AINSWORTH, District Judge.

The taxpayer, Jefferson Lake Sulphur Company, sues for refund of income taxes. The Commissioner of Internal Revenue determined that for purposes of computing its depletion deduction Jefferson Lake should exclude from its gross income the royalty paid by Jefferson Lake to others on sulphur it mined for Texas Gulf Sulphur Company pursuant to a written contract between the two companies. We disagree, and hold that refund should be granted.
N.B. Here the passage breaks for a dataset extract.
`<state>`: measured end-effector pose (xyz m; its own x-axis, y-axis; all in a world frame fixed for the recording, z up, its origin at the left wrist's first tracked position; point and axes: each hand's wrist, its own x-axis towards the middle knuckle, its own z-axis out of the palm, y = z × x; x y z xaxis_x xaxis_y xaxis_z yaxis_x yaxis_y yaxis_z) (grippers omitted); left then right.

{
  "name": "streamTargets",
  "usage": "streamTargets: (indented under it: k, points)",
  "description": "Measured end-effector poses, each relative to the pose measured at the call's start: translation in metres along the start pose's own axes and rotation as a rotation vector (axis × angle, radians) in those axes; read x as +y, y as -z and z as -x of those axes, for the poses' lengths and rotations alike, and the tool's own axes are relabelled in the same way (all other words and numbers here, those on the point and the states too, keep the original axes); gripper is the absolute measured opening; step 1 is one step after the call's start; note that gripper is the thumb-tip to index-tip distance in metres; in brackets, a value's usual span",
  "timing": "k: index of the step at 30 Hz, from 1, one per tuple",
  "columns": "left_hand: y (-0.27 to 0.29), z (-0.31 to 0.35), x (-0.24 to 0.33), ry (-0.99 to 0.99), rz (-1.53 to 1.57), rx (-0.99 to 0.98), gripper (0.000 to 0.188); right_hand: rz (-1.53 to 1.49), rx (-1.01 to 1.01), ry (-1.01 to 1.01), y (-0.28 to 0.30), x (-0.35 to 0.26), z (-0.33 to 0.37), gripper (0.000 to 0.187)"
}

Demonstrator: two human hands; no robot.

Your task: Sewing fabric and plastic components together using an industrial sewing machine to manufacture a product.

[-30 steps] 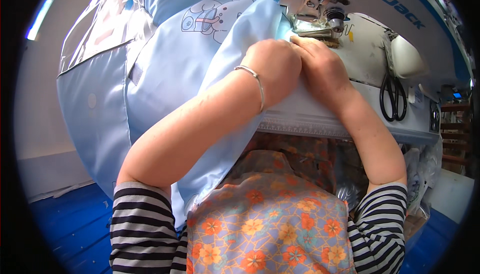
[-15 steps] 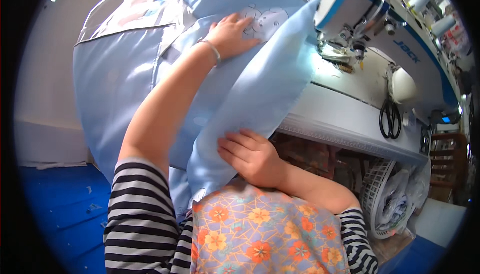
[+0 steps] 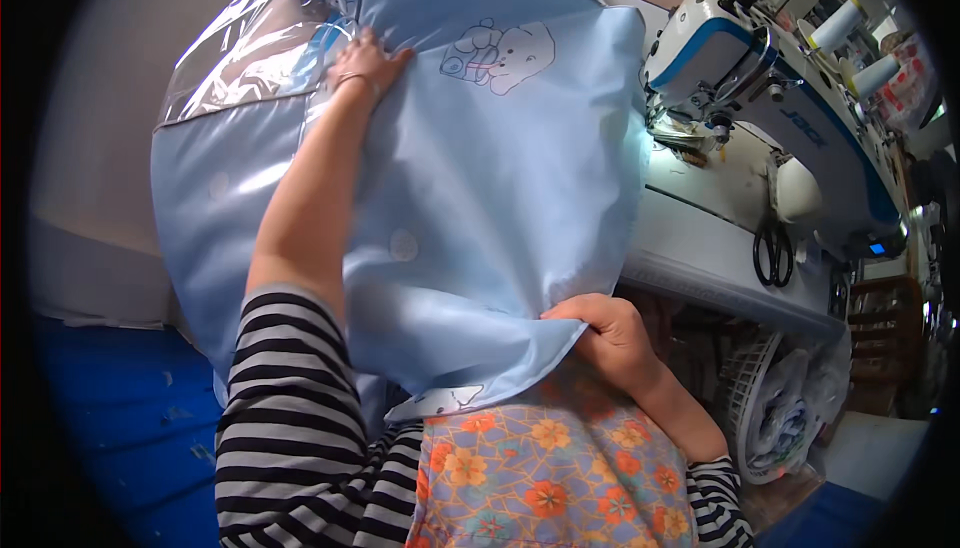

On October 25, 1943, Jefferson Lake entered into a mineral agreement with Texas Gulf, subsequently amended May 15, 1950. Production under the agreement commenced June 7, 1946, and has continued without interruption to date. Jefferson Lake was to produce the sulphur, half of which was to be its own and half was to be Texas Gulf’s.1 Jefferson Lake was to pay all of the production costs, including the payment of royalty due and owing under the terms of the various leases.2 Texas Gulf was to pay cost-reimbursement amounts to Jefferson [126]*126Lake with respect to the sulphur mined for Texas Gulf.3

It is axiomatic that “Only the owner of an economic interest in a property is entitled to depletion on the income derived from production and sale of the oil or gas from that property.” Breeding and Burton, Income Taxation of Oil and Gas Production, 1102, 11.02 (1961). Palmer v. Bender, 287 U.S. 551, 53 S.Ct. 225, 77 L.Ed. 489 (1933); Anderson v. Helvering, 310 U.S. 404, 60 S.Ct. 952, 84 L.Ed. 1277 (1940). (For the legal principles involved, sulphur is treated the same as oil and gas.) Therefore, in order to avoid duplication of depletion deductions, Section 114(b) (4) (A) (iv) of the Internal Revenue Code (1939), 26 U.S.C.A. § 114(b) (4) (A) (iv) expressly requires that “an amount equal to any rents or royalties paid or incurred by the taxpayer” must be excluded from gross income.

Thus, in light of the settled law the question here is whether the payments from Texas Gulf to the taxpayer included reimbursements for royalties paid by Jefferson Lake on sulphur it produced for Texas Gulf, or whether the payments were cost payments and should be excluded from Jefferson Lake’s income in computing its depletion allowance. The determination of this question is dependent upon the construction and interpretation of the written contract between Jefferson Lake and Texas Gulf.

Article VIII, of the agreement, in detailing what costs shall be borne by Jefferson Lake, expressly defines the costs involved as, “ * * * including all base and overriding royalties * * (Emphasis added.) However, Article IX, in providing that Texas Gulf shall pay cost-reimbursement amounts to Jefferson Lake, is less exact and merely refers to “costs,” without further definition. Payment of royalty, however, was undoubtedly a cost of production.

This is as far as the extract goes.